I just upgraded to v5.1.19. One of the QDBs is continually crashing, maybe it did not get shut down cleanly.

[1686866077719] Reading configuration file from /etc/xrd.cf.quarkdb
[1686866077720] INFO: Openning state machine '/var/quarkdb/node-2/current/state-machine'.

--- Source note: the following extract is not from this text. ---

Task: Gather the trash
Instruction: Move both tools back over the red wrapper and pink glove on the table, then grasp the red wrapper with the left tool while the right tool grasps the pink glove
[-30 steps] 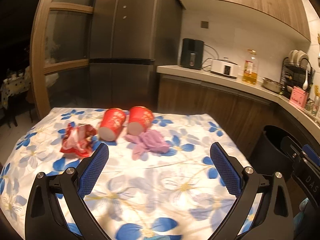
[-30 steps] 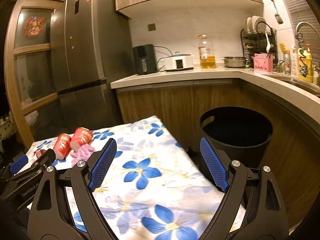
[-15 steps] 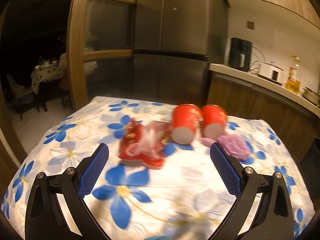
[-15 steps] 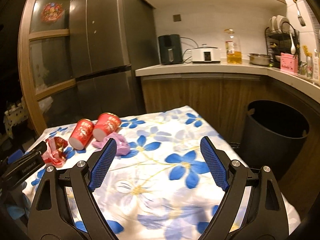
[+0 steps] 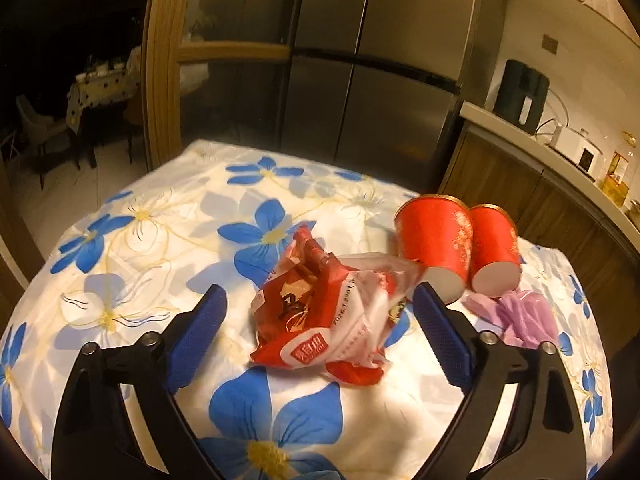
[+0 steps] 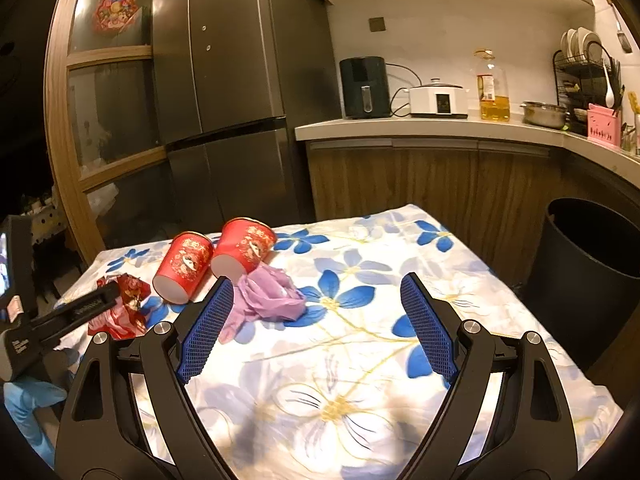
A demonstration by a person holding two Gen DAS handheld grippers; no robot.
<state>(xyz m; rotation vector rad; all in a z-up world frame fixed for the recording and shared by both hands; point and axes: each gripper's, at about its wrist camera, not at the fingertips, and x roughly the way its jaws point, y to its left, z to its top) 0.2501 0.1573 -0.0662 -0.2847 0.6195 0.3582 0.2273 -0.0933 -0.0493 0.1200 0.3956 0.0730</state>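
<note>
Your left tool [image 5: 316, 324] straddles the crumpled red snack wrapper [image 5: 324, 316] on the flower-print bench [image 5: 132, 240], and its jaws are closing, though the blue pads [image 5: 200, 332] stand clear of the wrapper on both sides. The wrapper is light, slick film, so if you close too high you may catch only a loose fold, and it could slide out on the way to the black bin [image 6: 592, 280], which sits well apart at the far right of the bench. One pad is just beside the nearer red paper cup [image 5: 436, 248]; a sideways nudge would likely roll it, since both cups lie on their sides, and it could push the second cup [image 5: 496, 252] or go off the edge. Press too low and you may pinch the tablecloth with the wrapper and drag everything. Your right tool [image 6: 316, 328] is spread wide with nothing between its pads, hovering near the purple crumpled bag [image 6: 268, 300]; its near pad could snag that bag if you drift left.
</note>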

[1686866077795] INFO: Opening raft journal '/var/quarkdb/node-2/current/raft-journal'
------ quarkdb protocol plugin initialization completed.

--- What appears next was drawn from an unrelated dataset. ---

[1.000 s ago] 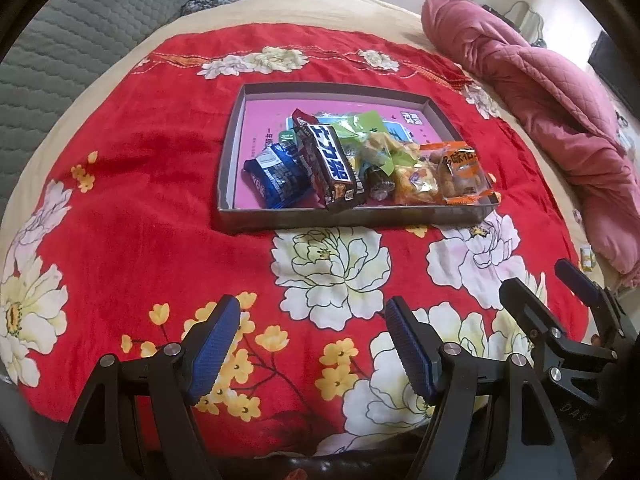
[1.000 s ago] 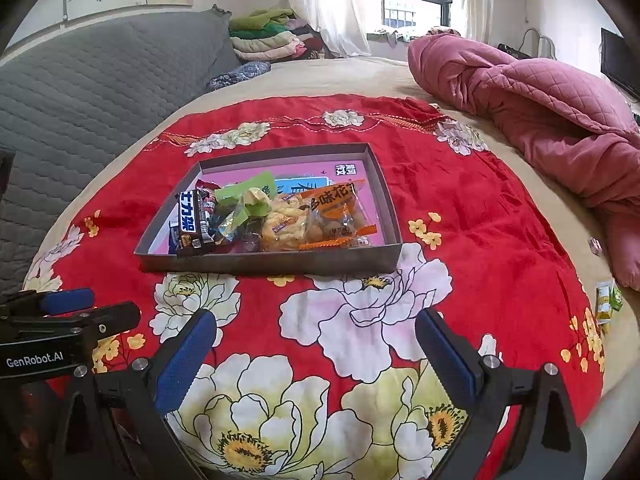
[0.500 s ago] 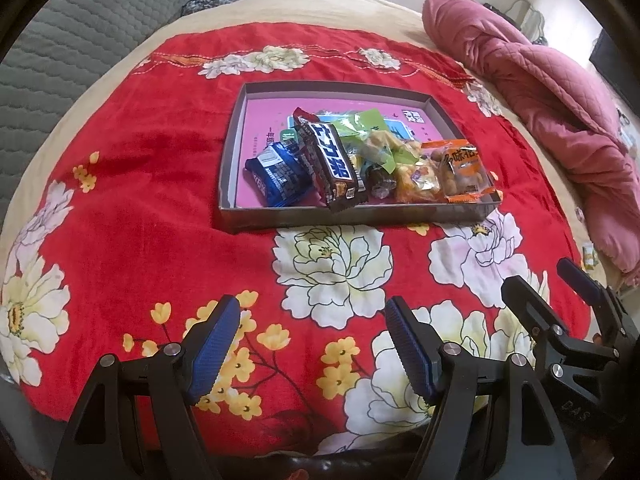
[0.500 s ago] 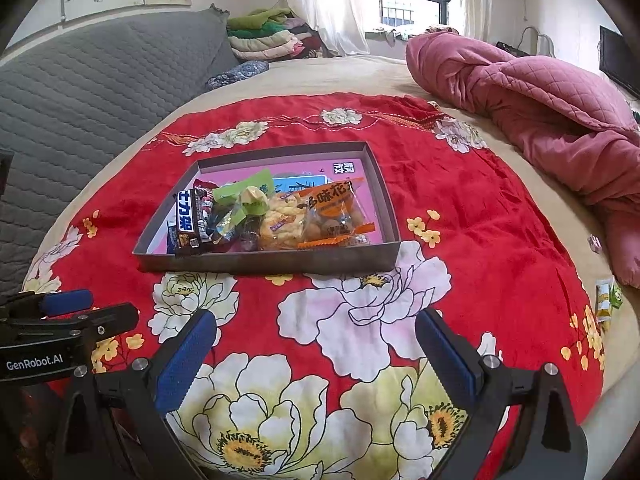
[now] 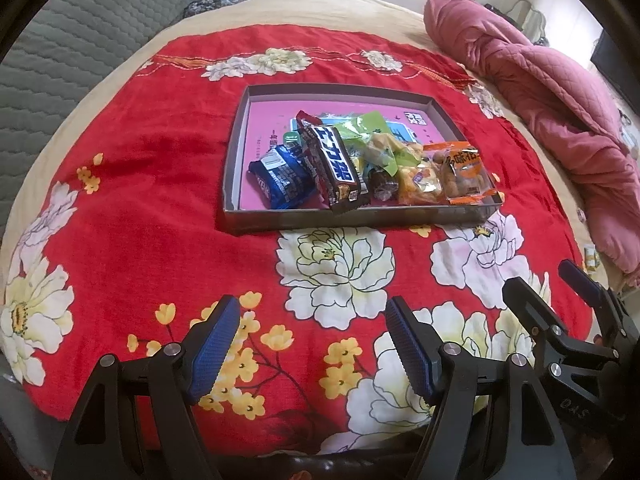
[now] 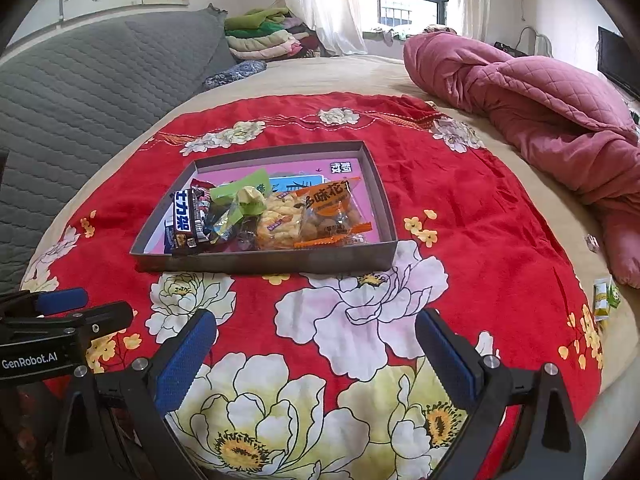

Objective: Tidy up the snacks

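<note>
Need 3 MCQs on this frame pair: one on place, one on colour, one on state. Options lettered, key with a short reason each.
1. Where do the snack packets lie?
A. Piled along the near side of the shallow tray
B. Scattered over the pink quilt
C. On the grey headboard

2. What colour is the cloth under the tray?
A. Plain green
B. Red with large flowers
C. Black and white stripes

3. How do the left gripper and the right gripper stand?
A. Each shut on a packet
B. Left shut on the chocolate bar, right open
C. Both open and empty, hovering short of the tray

Key: 1 A, the blue packet, the chocolate bar and the orange nut bag all sit against the tray's near wall. 2 B, red floral fabric spreads beneath it. 3 C, only cloth shows between the blue pads in both wrist views.
</note>
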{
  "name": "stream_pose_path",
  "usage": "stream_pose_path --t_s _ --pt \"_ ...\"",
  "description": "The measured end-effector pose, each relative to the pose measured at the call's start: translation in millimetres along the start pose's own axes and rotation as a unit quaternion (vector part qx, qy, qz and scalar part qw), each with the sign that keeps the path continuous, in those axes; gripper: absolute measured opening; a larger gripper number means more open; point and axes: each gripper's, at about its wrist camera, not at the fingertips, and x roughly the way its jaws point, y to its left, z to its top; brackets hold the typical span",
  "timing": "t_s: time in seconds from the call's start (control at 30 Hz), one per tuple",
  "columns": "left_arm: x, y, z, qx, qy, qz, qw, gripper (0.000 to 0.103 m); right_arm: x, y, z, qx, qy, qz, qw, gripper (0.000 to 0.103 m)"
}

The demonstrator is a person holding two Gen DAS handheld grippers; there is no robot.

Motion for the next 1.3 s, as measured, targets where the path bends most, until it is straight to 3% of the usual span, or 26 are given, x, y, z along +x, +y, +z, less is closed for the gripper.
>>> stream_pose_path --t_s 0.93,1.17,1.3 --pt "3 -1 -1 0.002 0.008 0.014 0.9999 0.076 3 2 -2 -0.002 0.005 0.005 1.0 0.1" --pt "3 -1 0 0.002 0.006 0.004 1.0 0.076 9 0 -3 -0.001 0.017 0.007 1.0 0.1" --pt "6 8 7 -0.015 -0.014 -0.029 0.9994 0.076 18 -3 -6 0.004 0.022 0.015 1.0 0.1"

------ xrootd qdb@eos-qdb-2.eos-qdb.eos.svc.kermes-dev.local:7777 initialization completed.
[1686866079308] EVENT: eos-qdb-2.eos-qdb.eos.svc.kermes-dev.local:7777: TIMEOUT after 1446ms, I am not receiving heartbeats. Attempting to start election.
[1686866079308] INFO: Starting pre-vote round for term 37
[1686866079310] INFO: Pre-vote requests have been sent off, will allow a window of 1000ms to receive replies.
[1686866079322] INFO: Pre-vote round unsuccessful for term 37. Contacted 2 nodes, received 2 replies with a tally of 0 positive votes, 0 refused votes, and 2 vetoes.
[1686866079324] INFO: Pre-vote round for term 37 resulted in a veto. This means, the next leader of this cluster cannot be me. Stopping election attempts until I receive a heartbeat.
230615 21:54:50 010 XrdProtocol: anon.0:48@10-5-7-71.kube-prometheus-kubelet.kube-system.svc.kermes-dev.local terminated handshake not received
[1686866090865] INFO: New link from localhost [607404b8-3eaa-483f-9716-8779f2e1bef8]
[1686866090866] INFO: Shutting down link from localhost [607404b8-3eaa-483f-9716-8779f2e1bef8]
[1686866095698] INFO: New link from eos-qdb-1.eos-qdb.eos.svc.kermes-dev.local [127883fc-c1a7-4b04-98ad-36b21d0190e8]
[1686866095700] INFO: Connection with UUID 127883fc-c1a7-4b04-98ad-36b21d0190e8 identifying as 'internal-heartbeat-sender'
[1686866095719] INFO: New link from eos-qdb-1.eos-qdb.eos.svc.kermes-dev.local [3d0c2641-4440-422a-97d3-a5cf4c505d11]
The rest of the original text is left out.